0
votes

I am trying to use MLFlow to log artifacts to Azure Blob Storage. Though the logging to dbfs works fine, when I try to log it to Azure Blob Storage, I only see a folder with the corresponding runid but inside it there are no contents.

Here is what I do-

  1. Create a experiment from Azure Databricks, give it a name and the artifacts location as wasbs://[email protected]/ .

  2. In the spark cluster, in the environemtn Variables section pass on the AZURE_STORAGE_ACCESS_KEY="ValueoftheKey"

  3. In the notebook, use mlflow to log metrics, param and finally the model using a snippet like below

with mlflow.start_run():
      lr = ElasticNet(alpha=alpha, l1_ratio=l1_ratio, random_state=42)
      lr.fit(train_x, train_y)

      predicted_qualities = lr.predict(test_x)

      (rmse, mae, r2) = eval_metrics(test_y, predicted_qualities)

      print("Elasticnet model (alpha=%f, l1_ratio=%f):" % (alpha, l1_ratio))
      print("  RMSE: %s" % rmse)
      print("  MAE: %s" % mae)
      print("  R2: %s" % r2)

      mlflow.log_param("alpha", alpha)
      mlflow.log_param("l1_ratio", l1_ratio)
      mlflow.log_metric("rmse", rmse)
      mlflow.log_metric("r2", r2)
      mlflow.log_metric("mae", mae)

      mlflow.sklearn.log_model(lr, "model")

Of course before using it , I set the experiment to the one where I have defined the artifacts store to be azure blob storage

experiment_name = "/Users/[email protected]/mltestazureblob"
mlflow.set_experiment(experiment_name)

The metrices and params I can from the MLFlow UI within Databricks but as since my artifacts location is Azure Blob Storage , I expect the model, the .pkl and conda.yaml file to be in the container in the Azure Blob Storage but when I go to check it, I only see a folder corresponding to the run id of the experiment but with nothing inside.

I do not know what I am missing.
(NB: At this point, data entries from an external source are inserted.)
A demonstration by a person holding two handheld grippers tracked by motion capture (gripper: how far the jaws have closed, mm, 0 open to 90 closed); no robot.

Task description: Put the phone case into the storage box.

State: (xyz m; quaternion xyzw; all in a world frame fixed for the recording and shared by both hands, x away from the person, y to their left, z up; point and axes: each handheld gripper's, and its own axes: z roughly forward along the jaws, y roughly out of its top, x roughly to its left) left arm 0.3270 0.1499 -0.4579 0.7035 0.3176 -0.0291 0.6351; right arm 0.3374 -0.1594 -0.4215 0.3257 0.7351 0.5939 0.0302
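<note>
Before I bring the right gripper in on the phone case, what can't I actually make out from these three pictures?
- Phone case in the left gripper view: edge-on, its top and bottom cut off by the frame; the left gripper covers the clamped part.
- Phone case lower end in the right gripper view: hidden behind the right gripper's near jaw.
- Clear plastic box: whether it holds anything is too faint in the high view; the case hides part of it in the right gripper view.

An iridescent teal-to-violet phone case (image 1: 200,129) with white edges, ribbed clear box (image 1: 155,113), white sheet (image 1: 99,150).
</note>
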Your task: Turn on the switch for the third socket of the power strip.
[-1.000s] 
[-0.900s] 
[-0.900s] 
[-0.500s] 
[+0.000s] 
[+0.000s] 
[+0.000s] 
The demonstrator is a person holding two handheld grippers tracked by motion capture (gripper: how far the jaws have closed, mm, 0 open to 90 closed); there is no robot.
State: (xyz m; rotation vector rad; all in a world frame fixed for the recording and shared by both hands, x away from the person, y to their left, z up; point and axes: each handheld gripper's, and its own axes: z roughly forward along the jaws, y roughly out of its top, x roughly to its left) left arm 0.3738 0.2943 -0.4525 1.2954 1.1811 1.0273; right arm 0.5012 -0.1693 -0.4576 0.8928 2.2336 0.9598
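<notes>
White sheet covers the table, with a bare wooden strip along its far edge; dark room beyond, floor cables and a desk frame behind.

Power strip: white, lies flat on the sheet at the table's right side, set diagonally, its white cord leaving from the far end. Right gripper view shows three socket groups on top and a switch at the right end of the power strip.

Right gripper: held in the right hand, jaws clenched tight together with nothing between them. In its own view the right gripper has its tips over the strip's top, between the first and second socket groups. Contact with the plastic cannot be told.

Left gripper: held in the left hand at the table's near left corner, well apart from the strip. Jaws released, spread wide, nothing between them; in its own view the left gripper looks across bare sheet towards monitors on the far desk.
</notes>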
In case, someone needs additional details I will be happy to provide.

Point to note everything works fine when I use the default location i.e. dbfs.

1
I'm logging from my local machine and I have the same problem with Azure blob, nothing seems to be tracked. Did you manage to solve this and how?bachr

1 Answers

0
votes

Apparently it seems the problem was with Azure Storage Explorer. It does not show the contents of the folder (like the pkl, conda.yaml and the model file). However, when I used the Storage Explorer (preview) from Azure portal, I was able to view the contents (but that is also not very stable it seems).

I will raise a bug for Azure Storage Explorer team for them to take a look at this. I used 1.10.1 version of Azure Storage Explorer.